3p21.1 is the other key replicated region which is covering the genes IL17RB (Interleukin 17 receptor B), CACNA1D (calcium voltage-gated channel subunit alpha1 D), CHDH (choline dehydrogenase), ACTR8 (arp8 actin-related protein 8 homolog) and SELK (selenoprotein K). The replicated SNP, rs4687753, in this region is in a high LD (r ² > 0.8) with 49 other variants based on the HaploReg analyses. Fifty-three eQTL hits are related to this variant, the most relevant ones are in nerve tissues targeting ACTR8 at p-value = 1.78 × 10^− 12, CHDH at p-value = 1.06 × 10^− 7, IL17RB at p-value = 6.2 × 10^− 7 and SELK at p-value = 8.03 × 10^− 6. ACTR8 and IL17RB are eQTL targets in brain as well at p-value of 3.49 × 10^− 9 and 1.49 × 10^− 7, respectively [41]. The role of ACTR8 in transcriptional regulation and DNA repair has been shown previously [42]. Furthermore, there are 8 motif changes associated with this variant including the Foxa_disc4 and POU3F2, the latter one resulting in transcription factor binding site change based on the RegulomeDB data [43]. The effect of this variation on regulating the expression of genes particularly in the nervous system, makes it plausible to contribute to CIPN; this strongly suggests further functional research on the variant.

To the best of our knowledge, this study is the first genetic association study that tries to aggregate results from all GWASs on CIPN and replicate them in an independent and relatively large population. Since we used the data from clinical trials, the quality of phenotype evaluation was high standard. The restricted power of this replication is acknowledged, although the number of included patients was the highest in comparison to all the included GWAS except one of them [19]. Furthermore, when assuming that the 109 tested loci are independent and using the Bonferroni correction for multiple testing (P = 0.05/109 = 0.0004), only 3 out of the 9 replicated loci (4q28.1, 3q27.3, 15q21.3) would survive, which can be considered another limitation of this study. However, the assumption in the Bonferroni correction is that each test has a sufficient statistical power to be successful [44]. This is not the case here as many tests are underpowered and the application of the correction to 109 tests is not appropriate.
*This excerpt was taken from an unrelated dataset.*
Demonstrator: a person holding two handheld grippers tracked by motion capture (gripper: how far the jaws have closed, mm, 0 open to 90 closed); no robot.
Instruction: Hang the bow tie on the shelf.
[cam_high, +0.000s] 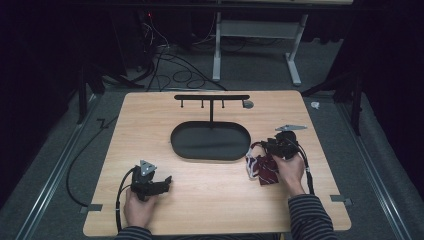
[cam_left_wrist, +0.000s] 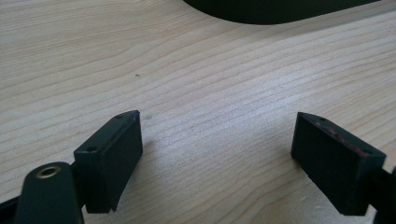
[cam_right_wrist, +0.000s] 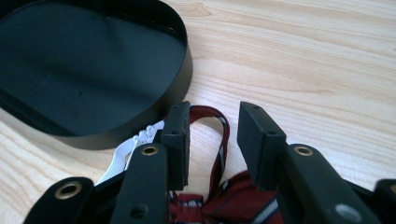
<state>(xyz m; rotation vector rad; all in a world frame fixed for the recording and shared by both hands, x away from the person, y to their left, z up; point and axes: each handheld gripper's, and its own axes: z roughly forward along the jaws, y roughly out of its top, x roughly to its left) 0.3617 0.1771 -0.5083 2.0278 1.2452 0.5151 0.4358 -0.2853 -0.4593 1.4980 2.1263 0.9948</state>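
Room: dark, with a pale wood worktop (cam_high: 210, 200).
Tray (cam_high: 210, 141): black oval, mid-worktop, under a hook stand (cam_high: 211, 98).
Tie (cam_high: 264, 170): red striped, lying just right of the tray, likely ready for hanging.
Right claw (cam_right_wrist: 212, 140): low over the tie, jaws slightly apart, nothing clamped.
Left claw (cam_left_wrist: 217, 161): resting near the front edge, jaws wide apart.

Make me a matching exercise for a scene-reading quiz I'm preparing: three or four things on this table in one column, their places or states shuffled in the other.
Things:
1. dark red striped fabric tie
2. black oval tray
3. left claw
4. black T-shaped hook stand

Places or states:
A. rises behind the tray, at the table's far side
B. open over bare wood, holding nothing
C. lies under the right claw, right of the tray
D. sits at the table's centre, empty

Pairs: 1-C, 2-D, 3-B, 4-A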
All the replicated loci were from the three relatively large studies but in addition to the small sample size of other previous studies, there might be other reasons for unsuccessful replication: the grade of CIPN in our study for cases was considered to be two or higher while for example Hertz et al. considered grade three or higher in their study including relatively large number of patients [23]. While the majority of patients in our study were treated with bortezomib, we could not replicate the findings from two previous GWAS on bortezomib, probably due to differences in the route of administration of the drug: compared to the previous GWAS, in which IV administration was used, 25% of the patients in our population had the SC administration and this can modify the risk of CIPN [45].
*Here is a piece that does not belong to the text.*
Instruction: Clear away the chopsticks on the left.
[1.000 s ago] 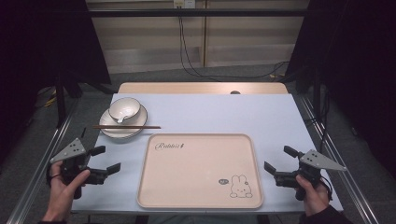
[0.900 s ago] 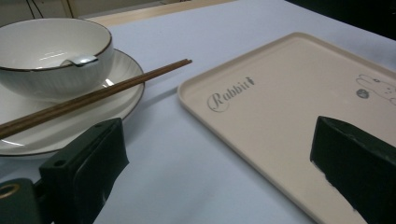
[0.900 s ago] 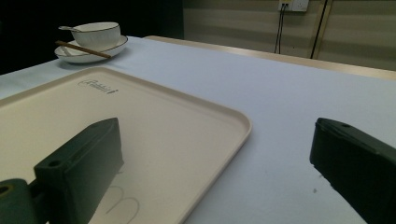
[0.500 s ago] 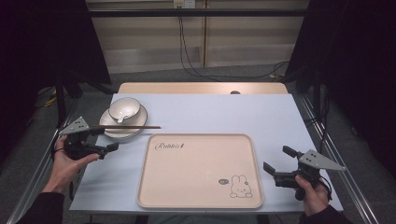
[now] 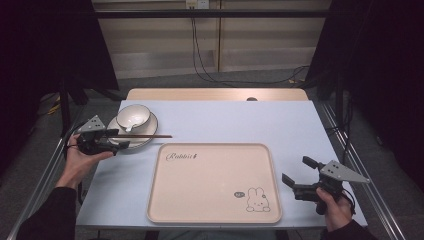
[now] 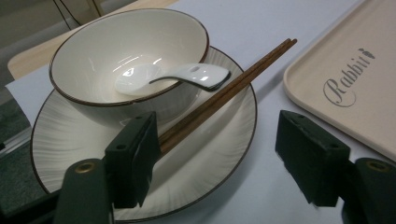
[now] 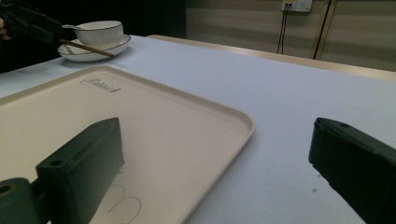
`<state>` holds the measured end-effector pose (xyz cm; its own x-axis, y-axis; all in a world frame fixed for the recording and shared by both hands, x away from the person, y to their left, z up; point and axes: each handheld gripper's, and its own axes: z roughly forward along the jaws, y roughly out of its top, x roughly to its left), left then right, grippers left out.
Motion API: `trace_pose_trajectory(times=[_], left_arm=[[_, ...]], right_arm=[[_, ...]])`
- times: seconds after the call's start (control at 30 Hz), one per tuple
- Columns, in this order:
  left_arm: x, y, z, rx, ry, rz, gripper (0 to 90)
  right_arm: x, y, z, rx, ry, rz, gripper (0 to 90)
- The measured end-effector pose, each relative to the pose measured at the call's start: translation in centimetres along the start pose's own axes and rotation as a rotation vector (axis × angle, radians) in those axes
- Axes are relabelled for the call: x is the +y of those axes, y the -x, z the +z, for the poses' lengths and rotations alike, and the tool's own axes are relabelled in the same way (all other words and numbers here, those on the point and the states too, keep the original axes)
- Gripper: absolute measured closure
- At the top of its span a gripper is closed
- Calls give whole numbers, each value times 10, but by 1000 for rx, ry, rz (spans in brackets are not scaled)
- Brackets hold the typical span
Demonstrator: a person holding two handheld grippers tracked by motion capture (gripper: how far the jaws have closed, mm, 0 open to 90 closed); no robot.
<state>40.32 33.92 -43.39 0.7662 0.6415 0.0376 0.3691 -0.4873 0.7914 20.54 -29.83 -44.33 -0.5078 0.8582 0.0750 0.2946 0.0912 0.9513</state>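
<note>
High view. Left gripper [image 5: 114, 140] at left centre of frame, set against the near rim of a white ribbed ceramic plate [image 5: 148, 132] with a dark edge line; jaws just closing, parted around the near end of a pair of dark brown wooden chopsticks [image 5: 145, 136], which lies across the plate and points right toward a cream plastic tray printed with a rabbit [image 5: 212, 182], lower centre. White ceramic bowl [image 5: 133, 116] stacked on the plate, probably to keep the setting compact. Right gripper [image 5: 296, 181] at lower right, jaws wide apart and empty, parked beside the tray on the pale blue table [image 5: 225, 120]. Contact of pads and chopsticks too small to judge here.

Left gripper view. Chopsticks [image 6: 224, 88] running from upper right down behind the left-hand jaw, seemingly touching it; other jaw well apart, so no grip yet. White ceramic spoon [image 6: 168, 77] resting in the bowl [image 6: 93, 56], handle over the rim. Chopstick ends hidden behind the jaw; plate [image 6: 219, 140] cut off at left and bottom; tray [image 6: 355, 79] cut off at right.

Right gripper view. Own jaws spread at the bottom corners, nothing between. Tray [image 7: 154, 126] cropped at left and bottom. Bowl [image 7: 99, 31], plate and chopsticks [image 7: 86, 47] small at upper left, with the left gripper [image 7: 58, 35] dark, and its jaws hard to make out.
</note>
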Motion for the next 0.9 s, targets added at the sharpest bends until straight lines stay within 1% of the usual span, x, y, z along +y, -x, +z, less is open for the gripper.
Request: trace_pose_trajectory(times=[0.03, 0.07, 0.1, 0.13, 0.17, 0.2, 0.23, 0.3, 0.33, 0.4, 0.43, 0.47, 0.53, 0.57, 0.6, 0.63, 0.67, 0.7, 0.77, 0.83, 0.9], left_arm=[[-1, -3, 3, -11, 0, 5, 340], [-1, -5, 4, -1, -4, 15, 375], [-2, -7, 5, -3, -11, 8, 376], [-2, -10, 7, -18, -17, 12, 395], [-3, -11, 8, -12, -17, 10, 428], [-3, -12, 9, -13, -13, 10, 432], [-3, -14, 10, -16, -20, 22, 450], [-3, -15, 13, 0, -36, 36, 527], [-2, -17, 15, -2, -42, 47, 538], [-1, -17, 17, -2, -46, 55, 572], [-1, -17, 18, -6, -45, 53, 574], [0, -18, 19, -5, -53, 63, 590], [0, -18, 22, -20, -76, 76, 593], [0, -17, 24, -8, -84, 75, 602], [0, -18, 24, -6, -83, 77, 607], [1, -19, 23, 2, -88, 87, 608], [1, -19, 23, 0, -96, 85, 617], [0, -20, 24, -10, -86, 88, 616], [0, -19, 23, -5, -89, 87, 621], [-1, -18, 25, -1, -79, 96, 623], [0, -17, 25, 5, -80, 98, 637]], right_arm=[[0, 0, 0, 0, 0, 0, 26], [0, 0, 0, 1, 0, -2, 26], [0, 0, 0, 2, -1, -2, 26], [0, 0, 0, 4, -1, -3, 26], [0, 0, 0, 3, -2, -4, 26], [0, 0, 0, 3, -2, -2, 26], [0, 0, 0, 3, -1, 0, 26], [0, 0, 0, 3, -1, -1, 26], [0, 0, 0, 3, -1, 0, 26], [0, 0, -1, 0, 1, 3, 26], [0, 0, -1, 0, 0, 3, 26], [0, 0, 0, -3, 2, 5, 26], [-1, 0, -1, 0, 0, 3, 26], [-1, 0, 0, 1, 0, 3, 26], [-1, 0, -1, -1, 1, 7, 26], [-1, 0, -1, 3, 1, 5, 26], [-1, 0, -1, 3, -1, 6, 26], [-1, 0, -1, 0, -2, 5, 26], [-1, 0, -1, 2, -3, 6, 26], [-1, 0, -1, 8, -1, 8, 25], [-1, 0, 0, 2, -2, 8, 26]])
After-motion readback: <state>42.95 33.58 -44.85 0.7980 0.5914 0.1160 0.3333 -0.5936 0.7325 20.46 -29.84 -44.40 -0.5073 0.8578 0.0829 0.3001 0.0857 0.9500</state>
From the clinical point of view, this study provides additional support for the involvement of genetic variation in CIPN. However, the combined effects of the replicated loci as a genetic risk score needs to be further investigated in an independent population, and the current evidence is not enough to have an immediate impact on clinical practice.
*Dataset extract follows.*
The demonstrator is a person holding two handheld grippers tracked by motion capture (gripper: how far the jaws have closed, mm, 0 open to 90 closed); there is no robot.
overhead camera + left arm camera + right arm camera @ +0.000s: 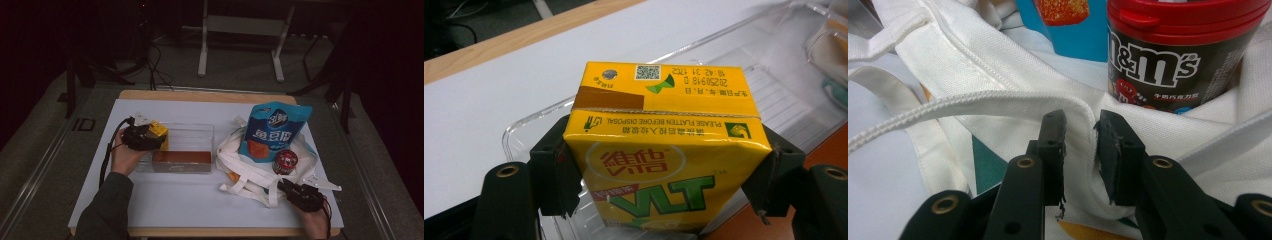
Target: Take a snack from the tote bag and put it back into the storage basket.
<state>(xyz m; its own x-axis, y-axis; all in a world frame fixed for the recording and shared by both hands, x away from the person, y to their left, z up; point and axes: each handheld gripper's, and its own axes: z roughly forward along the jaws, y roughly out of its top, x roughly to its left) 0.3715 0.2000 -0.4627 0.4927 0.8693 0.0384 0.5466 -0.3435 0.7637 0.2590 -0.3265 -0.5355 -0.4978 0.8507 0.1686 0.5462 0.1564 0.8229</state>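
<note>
1. High view puts our left gripper (150, 137) at the left end of the clear tray (200, 131), its jaws pinching a yellow drink carton (159, 131) by two opposite sides. The carton hangs over the tray, near a brown slab (181, 157) lying along the tray's near wall.

2. Left gripper view shows the carton (664, 150) tilted, its top face turned away from us, with the pads on its soft side panels. If we squeeze harder, the walls may buckle; if we ease off too early, the carton could tip against the tray's rim (524, 127) and land on its side.

3. Our right gripper (292, 190) sits at the near edge of the white cloth bag (245, 170). Right gripper view shows its jaws (1080, 137) drawn close on a fold of the bag's hem (998, 100); cloth lies between the pads, and it looks pinched, though we cannot tell how firmly.

4. That thin hold could slip. We judge that if the hem slides out, the bag's mouth would sag shut over what is still inside.

5. A red-lidded candy tub (1173, 55) stands just behind the hem, and a blue snack pouch (275, 127) leans upright in the bag. A tug on the cloth could topple either, sending the tub rolling towards the table edge (210, 231).

6. The bag's loose straps (250, 187) trail near our right hand and might snag the jaws.
</note>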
We replicated several SNPs in 9 loci, previously reported to be associated with CIPN in published GWASs. These findings provide further clue to conduct molecular studies on the effect of those variants on CIPN and to get new insights for better understanding the mechanism of CIPN such as hypersensitivity of nerves that may occur during the nervous system development or the overexpression of proteins involving in the membrane ion exchange procedures and vesicle transport. Additionally, the findings provide evidence that 4 relevant SNPs (rs8014839, rs4618330, rs1903216, and rs4687753) could be promising candidates for predicting the risk of CIPN in the future.